What the exercise asks: In the data below, locate each line with the word "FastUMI" and list it.

┌─ Records supplied

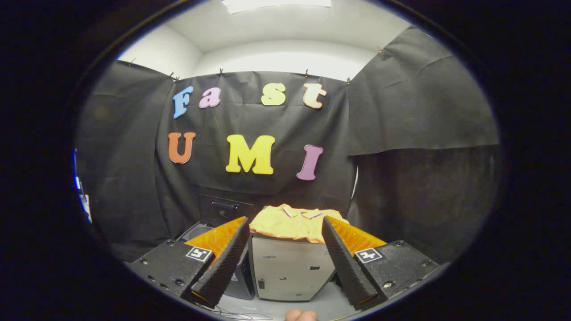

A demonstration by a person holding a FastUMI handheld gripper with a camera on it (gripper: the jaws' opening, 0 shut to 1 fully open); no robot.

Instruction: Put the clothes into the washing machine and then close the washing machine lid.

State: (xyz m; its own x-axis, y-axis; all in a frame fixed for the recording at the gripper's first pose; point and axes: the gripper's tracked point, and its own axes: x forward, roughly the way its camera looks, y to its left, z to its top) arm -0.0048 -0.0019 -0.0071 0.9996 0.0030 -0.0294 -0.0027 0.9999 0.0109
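A yellow-orange cloth garment (292, 224), a folded shirt with a small collar edged in a darker trim, lies draped over the top of a pale grey box-shaped cabinet (290, 272), its front hem hanging a little over the cabinet's upper edge. The fabric is soft and lightly rumpled, with the collar on the far side, toward the black cloth wall (401, 133) behind. The gripper (285, 263) stands wide open with nothing in its hold; its two fingers splay apart, and the garment and cabinet sit between and beyond them, well clear of both tips. To the left of the cabinet, partly hidden behind the left finger, stands a dark grey washing machine (209, 214) with a raised lid or back panel and a round opening just visible beside the finger. The cabinet's front bears a few small dark stickers too small to read. Each finger base carries a square black-and-white marker tag (199, 253). A fingertip of a person's hand (301, 315) shows just below the cabinet, between the fingers.
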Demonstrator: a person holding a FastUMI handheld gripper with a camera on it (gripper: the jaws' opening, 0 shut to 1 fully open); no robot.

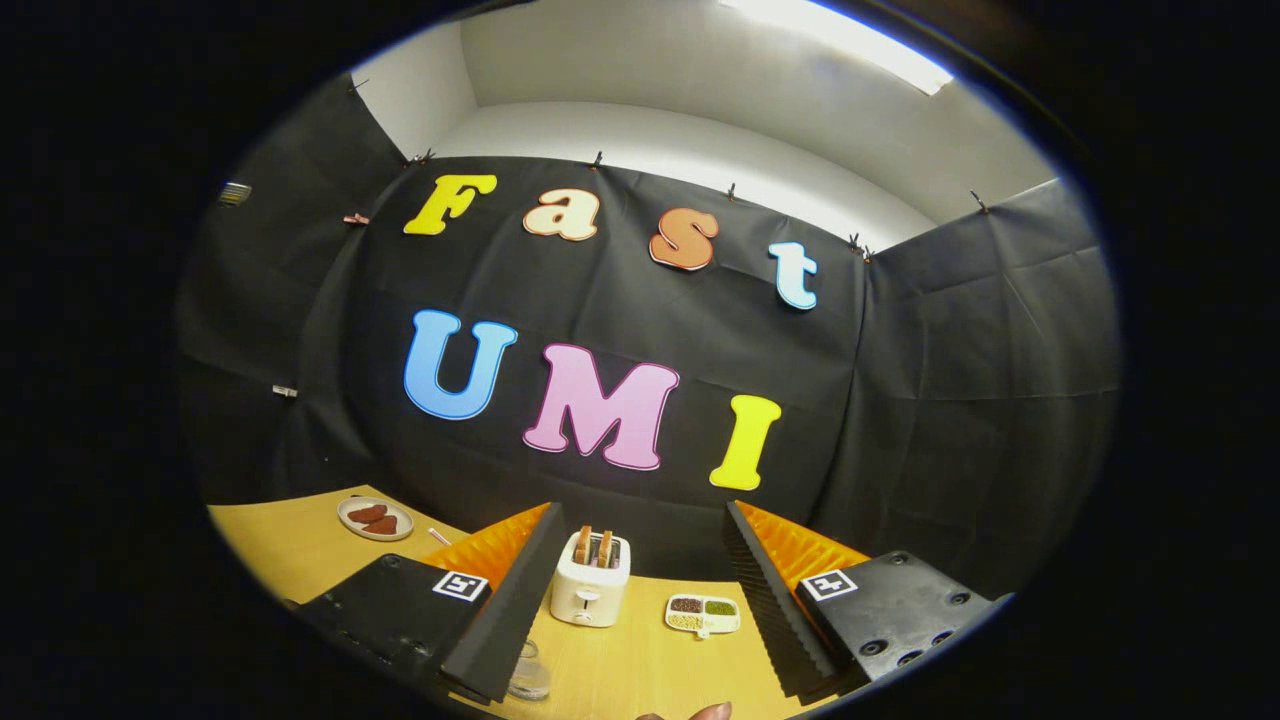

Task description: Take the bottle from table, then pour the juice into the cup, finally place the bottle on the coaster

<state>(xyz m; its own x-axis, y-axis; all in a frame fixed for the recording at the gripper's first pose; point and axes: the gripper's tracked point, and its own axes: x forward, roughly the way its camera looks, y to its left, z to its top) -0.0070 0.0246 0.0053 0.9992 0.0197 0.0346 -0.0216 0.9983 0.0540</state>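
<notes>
The gripper (640,590) is hovering with jaws released and empty over the table (300,545), a glass (528,672) sitting nearer than the toaster (590,580), the bottle somewhere I cannot place, so it should be dipping lower to search.

A: What's that glass thing (528,672) by the left finger (510,600) of the tongs (640,600)?
B: Partly behind the finger; a jar or a cup, I cannot tell which.
A: And at the worktop's (640,660) near edge?
B: A fingertip (712,711), cut off; the rest of the hand is out of frame.
A: The dish (703,613) by the toaster (590,580)?
B: Three compartments, contents too small to name.
</notes>
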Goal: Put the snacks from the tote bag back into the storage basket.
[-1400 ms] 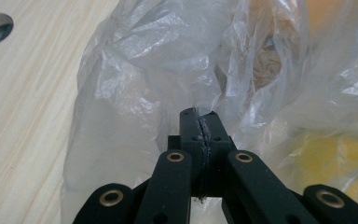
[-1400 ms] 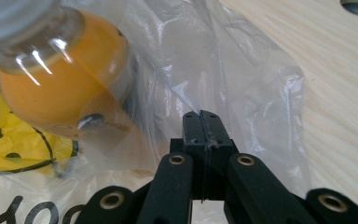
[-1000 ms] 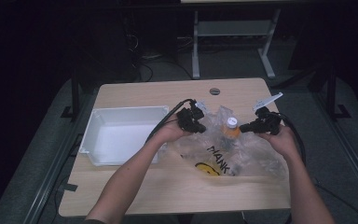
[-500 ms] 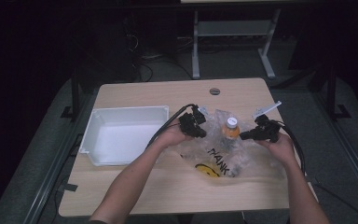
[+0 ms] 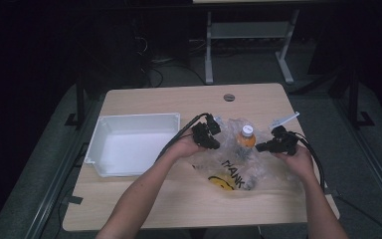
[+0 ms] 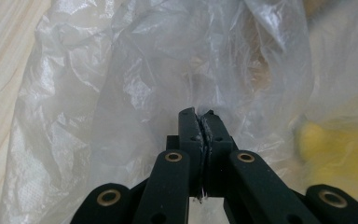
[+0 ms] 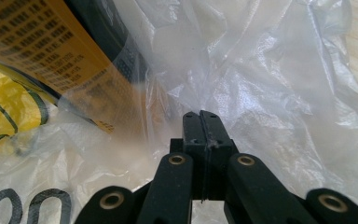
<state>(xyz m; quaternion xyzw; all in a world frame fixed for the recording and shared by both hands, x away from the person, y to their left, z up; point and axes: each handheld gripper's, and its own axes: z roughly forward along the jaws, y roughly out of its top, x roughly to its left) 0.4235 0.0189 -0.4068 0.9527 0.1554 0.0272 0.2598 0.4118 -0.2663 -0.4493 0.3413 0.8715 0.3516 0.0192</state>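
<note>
Your left gripper (image 5: 214, 133) pinches the left edge of the plastic bag (image 5: 258, 169), its jaws clamped on the film; the bag lies crumpled on the table (image 5: 144, 199), right of the white tray (image 5: 129, 119), clear with a yellow smiley and black "THANK", an orange bottle (image 5: 246, 141) upright inside; your right gripper (image 5: 261, 147) is clamped on its right edge.

L gripper (image 6: 200, 114) jaws pressed together, thin film of plastic bag (image 6: 135, 84) pinched btwn pads. Bag clear, crinkled, spreads across most of view, rises above jaw tips. Yellow print (image 6: 340, 149) blurred at right thru plastic. Brownish blur top right behind film, can't tell what. Pale wood worktop (image 6: 2, 60) along left edge.
</note>
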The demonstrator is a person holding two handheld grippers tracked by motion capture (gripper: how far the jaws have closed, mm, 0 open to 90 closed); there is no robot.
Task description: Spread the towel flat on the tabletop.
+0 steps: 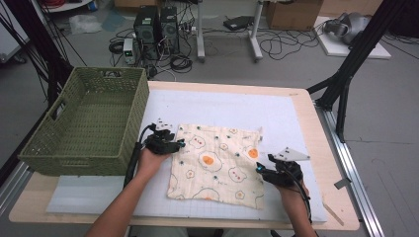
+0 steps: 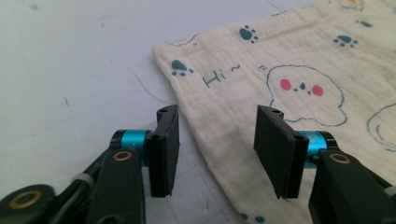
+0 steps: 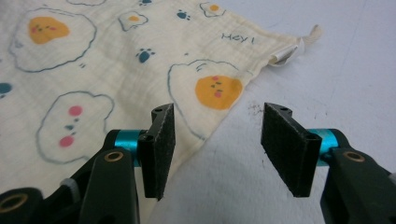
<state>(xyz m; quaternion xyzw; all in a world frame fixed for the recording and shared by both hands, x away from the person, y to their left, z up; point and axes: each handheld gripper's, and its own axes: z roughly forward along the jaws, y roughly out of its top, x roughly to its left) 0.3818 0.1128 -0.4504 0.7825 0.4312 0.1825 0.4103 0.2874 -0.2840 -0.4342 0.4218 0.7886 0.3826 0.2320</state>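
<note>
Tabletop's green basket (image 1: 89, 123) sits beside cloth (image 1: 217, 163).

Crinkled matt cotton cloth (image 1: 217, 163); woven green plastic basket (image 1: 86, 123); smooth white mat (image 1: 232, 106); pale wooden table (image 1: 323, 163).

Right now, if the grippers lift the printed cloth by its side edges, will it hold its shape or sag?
Probably sag: the cloth lies limp on the table mat, thin and crinkled. It looks light for its size. Its woven texture should grip well between the open pads of the left gripper and the right gripper.
</note>
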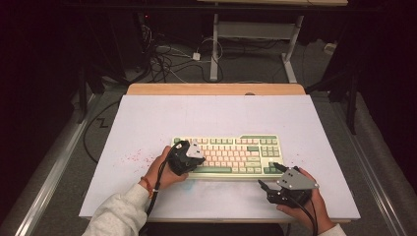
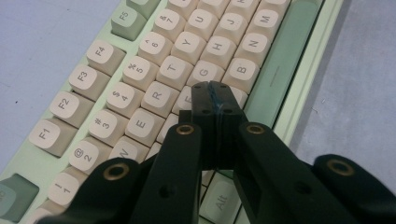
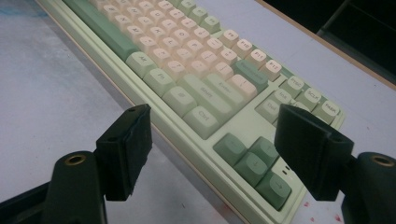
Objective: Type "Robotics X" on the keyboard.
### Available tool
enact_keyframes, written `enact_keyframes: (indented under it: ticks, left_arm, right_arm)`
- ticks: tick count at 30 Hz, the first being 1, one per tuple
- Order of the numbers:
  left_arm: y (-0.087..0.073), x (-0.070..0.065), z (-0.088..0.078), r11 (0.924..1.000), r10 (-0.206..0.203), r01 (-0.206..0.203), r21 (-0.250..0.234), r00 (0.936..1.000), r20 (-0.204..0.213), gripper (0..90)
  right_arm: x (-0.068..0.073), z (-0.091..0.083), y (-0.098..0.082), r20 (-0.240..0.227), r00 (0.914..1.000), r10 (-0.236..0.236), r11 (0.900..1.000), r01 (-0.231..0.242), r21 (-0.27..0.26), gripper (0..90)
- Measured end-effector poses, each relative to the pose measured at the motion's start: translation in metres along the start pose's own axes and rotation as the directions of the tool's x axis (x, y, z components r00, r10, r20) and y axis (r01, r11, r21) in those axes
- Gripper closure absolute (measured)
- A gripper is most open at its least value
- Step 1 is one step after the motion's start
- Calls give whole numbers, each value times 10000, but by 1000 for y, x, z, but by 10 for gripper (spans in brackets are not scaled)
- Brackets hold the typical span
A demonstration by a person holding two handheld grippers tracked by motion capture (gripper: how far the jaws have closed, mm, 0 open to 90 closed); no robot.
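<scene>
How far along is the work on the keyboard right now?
Done: the keyboard lies square on the white table, and the left gripper has been brought over its left half, jaws shut with nothing between them. In hand: those closed tips sit over the keys near F and G, poised to press; contact cannot be told. Left: the right gripper waits open by the arrow keys, touching nothing.

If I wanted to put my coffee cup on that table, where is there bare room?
The widest bare patch lies between the keyboard and the table's wooden far edge. Bare strips also run down the left and right sides. The near edge is crowded: the left gripper, shut, sits over the keys, and the right gripper, open, rests by the keyboard's right corner.
</scene>
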State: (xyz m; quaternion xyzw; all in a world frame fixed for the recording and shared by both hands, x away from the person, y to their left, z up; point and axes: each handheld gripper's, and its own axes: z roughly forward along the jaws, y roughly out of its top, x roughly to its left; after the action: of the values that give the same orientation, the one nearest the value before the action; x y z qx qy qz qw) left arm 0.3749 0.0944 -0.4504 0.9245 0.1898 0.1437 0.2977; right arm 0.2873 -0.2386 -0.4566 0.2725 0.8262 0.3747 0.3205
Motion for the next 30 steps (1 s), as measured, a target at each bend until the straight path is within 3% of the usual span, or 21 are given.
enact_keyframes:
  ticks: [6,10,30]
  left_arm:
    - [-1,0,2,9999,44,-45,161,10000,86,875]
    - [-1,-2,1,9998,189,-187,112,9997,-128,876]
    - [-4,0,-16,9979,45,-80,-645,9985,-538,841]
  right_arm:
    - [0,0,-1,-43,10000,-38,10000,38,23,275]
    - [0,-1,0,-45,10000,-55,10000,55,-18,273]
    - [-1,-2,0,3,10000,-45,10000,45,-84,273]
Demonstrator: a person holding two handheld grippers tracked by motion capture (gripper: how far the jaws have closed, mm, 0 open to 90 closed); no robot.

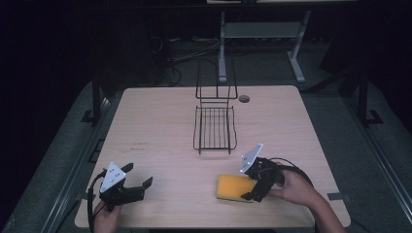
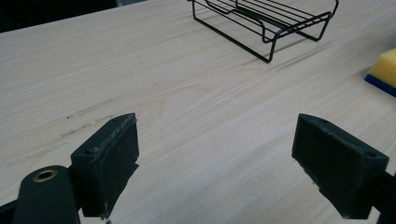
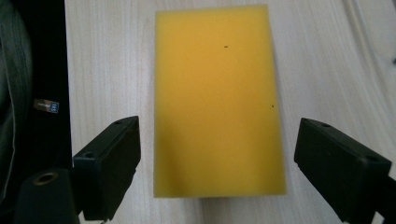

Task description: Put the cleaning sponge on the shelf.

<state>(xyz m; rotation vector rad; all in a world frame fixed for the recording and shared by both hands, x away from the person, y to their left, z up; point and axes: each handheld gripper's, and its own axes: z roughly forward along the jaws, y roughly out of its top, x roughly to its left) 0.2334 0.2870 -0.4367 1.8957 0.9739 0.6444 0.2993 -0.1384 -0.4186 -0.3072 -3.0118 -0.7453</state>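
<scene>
A yellow sponge (image 1: 233, 188) with a blue underside lies flat on the wooden table (image 1: 160, 121) near its front right. My right gripper (image 1: 250, 187) hovers at the sponge's right end, open, its jaws spread on both sides of the sponge (image 3: 218, 100) without touching it. My left gripper (image 1: 138, 178) rests low at the front left, open, with bare table between its jaws. From the left gripper view a corner of the sponge (image 2: 384, 70) shows at the right edge.
A black wire rack (image 1: 214, 127) stands mid-table with its upright back toward the far side; the rack (image 2: 266, 21) is ahead of the left gripper. A cable hole (image 1: 244, 98) sits near the far edge. The table's front edge runs close behind both hands.
</scene>
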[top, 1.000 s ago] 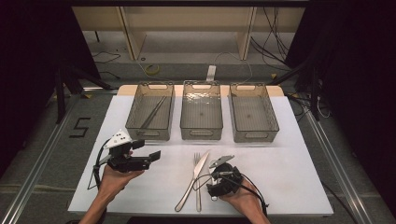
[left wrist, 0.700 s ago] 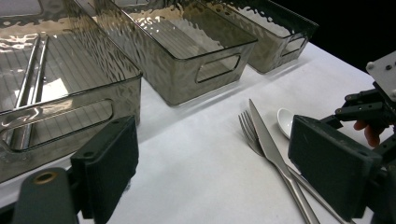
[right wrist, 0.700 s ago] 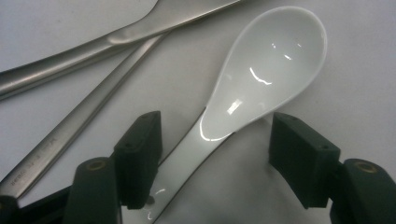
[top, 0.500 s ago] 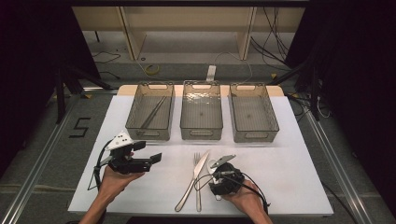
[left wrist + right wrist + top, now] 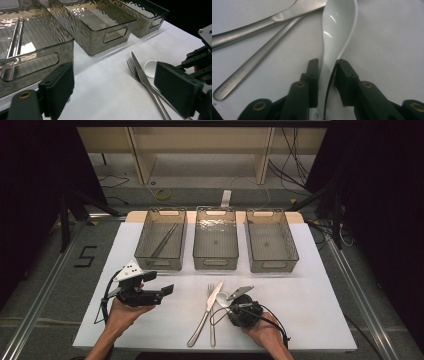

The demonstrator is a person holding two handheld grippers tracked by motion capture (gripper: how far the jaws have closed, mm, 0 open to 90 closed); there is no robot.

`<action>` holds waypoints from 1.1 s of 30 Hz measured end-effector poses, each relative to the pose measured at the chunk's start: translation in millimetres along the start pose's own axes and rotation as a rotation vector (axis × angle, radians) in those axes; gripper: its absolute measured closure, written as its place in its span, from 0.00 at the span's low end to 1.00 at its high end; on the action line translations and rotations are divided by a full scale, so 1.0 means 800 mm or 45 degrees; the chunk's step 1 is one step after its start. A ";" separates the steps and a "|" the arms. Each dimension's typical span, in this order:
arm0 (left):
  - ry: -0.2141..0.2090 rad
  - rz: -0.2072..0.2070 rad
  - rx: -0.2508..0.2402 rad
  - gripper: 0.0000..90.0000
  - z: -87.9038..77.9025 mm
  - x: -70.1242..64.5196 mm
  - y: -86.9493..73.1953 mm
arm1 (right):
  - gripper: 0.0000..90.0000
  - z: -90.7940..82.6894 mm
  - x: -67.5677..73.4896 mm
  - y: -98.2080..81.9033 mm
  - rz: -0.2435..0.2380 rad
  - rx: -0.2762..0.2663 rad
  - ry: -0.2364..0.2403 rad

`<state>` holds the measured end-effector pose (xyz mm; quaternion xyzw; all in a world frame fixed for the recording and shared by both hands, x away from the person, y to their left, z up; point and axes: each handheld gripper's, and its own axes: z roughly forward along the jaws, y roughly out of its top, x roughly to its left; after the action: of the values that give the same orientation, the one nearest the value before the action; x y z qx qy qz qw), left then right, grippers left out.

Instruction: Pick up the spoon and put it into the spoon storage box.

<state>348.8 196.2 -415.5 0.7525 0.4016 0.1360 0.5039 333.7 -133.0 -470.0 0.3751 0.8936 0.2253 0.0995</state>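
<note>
High view: a white tabletop carries three smoked, clear plastic bins in a row at its far side, the left bin, the middle bin and the right bin. A pair of metal chopsticks lies aslant in the left bin. Near the front edge lie a table knife and a fork, their handles crossing, and just to their right a white ceramic spoon, its bowl pointing away from the person. The right hand-held gripper is lowered over the spoon's handle, with the right hand behind it. The left hand-held gripper is held level above the tabletop, well apart from the cutlery, its jaws pointing toward the knife.

Right gripper view: the spoon lies on the tabletop with its handle running between the two black jaws; these have just been closing, and both pads now stand against the handle's sides, so the spoon is gripped. The knife and the fork's handle lie to the left of the spoon's bowl.

Left gripper view: the jaws stand wide apart with nothing between them. Beyond them are the fork, the knife, the spoon's bowl and the bins.
</note>
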 end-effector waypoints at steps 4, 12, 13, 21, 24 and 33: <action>0.000 0.003 0.001 0.18 0.000 0.000 0.000 | 0.87 0.000 -0.001 0.000 0.014 0.000 0.019; 0.002 0.008 0.004 0.18 0.000 0.000 0.000 | 0.95 -0.003 -0.008 -0.002 0.043 -0.012 0.058; 0.002 0.007 0.003 0.18 0.000 0.000 0.000 | 0.95 -0.002 -0.008 -0.002 0.035 -0.004 0.042; 0.006 0.004 0.007 0.18 0.000 0.001 0.000 | 0.96 -0.007 -0.013 -0.003 0.029 0.003 0.069; 0.007 -0.003 0.003 0.18 0.000 0.002 0.000 | 0.96 -0.013 -0.015 -0.003 0.023 -0.018 0.065; -0.010 -0.018 -0.026 0.18 -0.002 0.002 0.000 | 0.96 -0.029 -0.029 0.001 0.028 -0.106 0.036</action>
<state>349.0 198.4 -414.8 0.7450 0.4035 0.1336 0.5142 342.4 -156.9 -449.4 0.3773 0.8806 0.2686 0.1000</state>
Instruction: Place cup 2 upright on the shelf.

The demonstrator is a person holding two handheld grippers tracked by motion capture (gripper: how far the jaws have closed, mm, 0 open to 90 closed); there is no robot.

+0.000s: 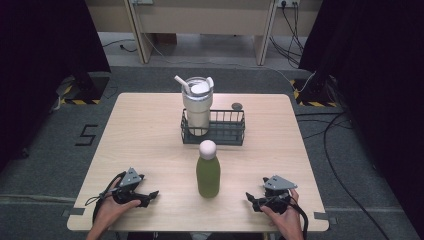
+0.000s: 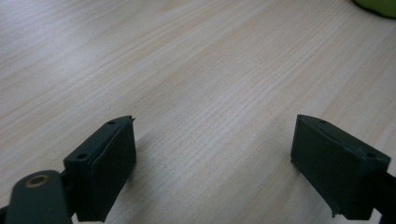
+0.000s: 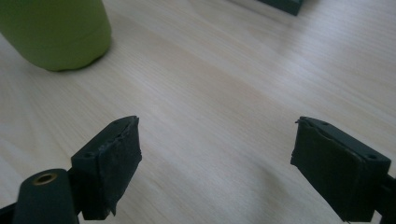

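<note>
A: From the high view first. The wooden table (image 1: 150, 130) carries a green bottle (image 1: 208, 176) with a white cap, upright just in front of the table's middle. At twelve o'clock from it sits a dark wire basket (image 1: 225, 131), and a cream tumbler (image 1: 197, 111) with a straw stands inside the basket's left end.

B: And the grippers?

A: The left gripper (image 1: 148, 196) rests near the table's front edge at about eight o'clock from the bottle, held in the person's left hand (image 1: 111, 210). The right gripper (image 1: 253, 201) lies at about four o'clock from the bottle, in the right hand (image 1: 285, 217). Both are well apart from the bottle, their tips turned toward it.

B: What does the left gripper view give?

A: Its two black jaws stand wide apart over bare wood grain, nothing between them. A sliver of the green bottle (image 2: 379, 6) shows at roughly one o'clock, at the frame's top corner.

B: And the right gripper view?

A: Here too the jaws stand apart with only tabletop between them, so that gripper is open and grips nothing. The bottle's base (image 3: 55, 33) stands on the table at about eleven o'clock, near but not touching the jaws. A dark corner of the basket (image 3: 283, 4) shows at about one o'clock, farther off.
</note>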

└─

Reply to the task:
A demonstration by a person holding a FastUMI handheld gripper with a camera on it (gripper: the jaws' opening, 0 shut to 1 fully open); no robot.
Demonstrator: a person holding a FastUMI handheld gripper with a camera on it (gripper: the jaws' opening, 0 shut to 1 fully open); no robot.

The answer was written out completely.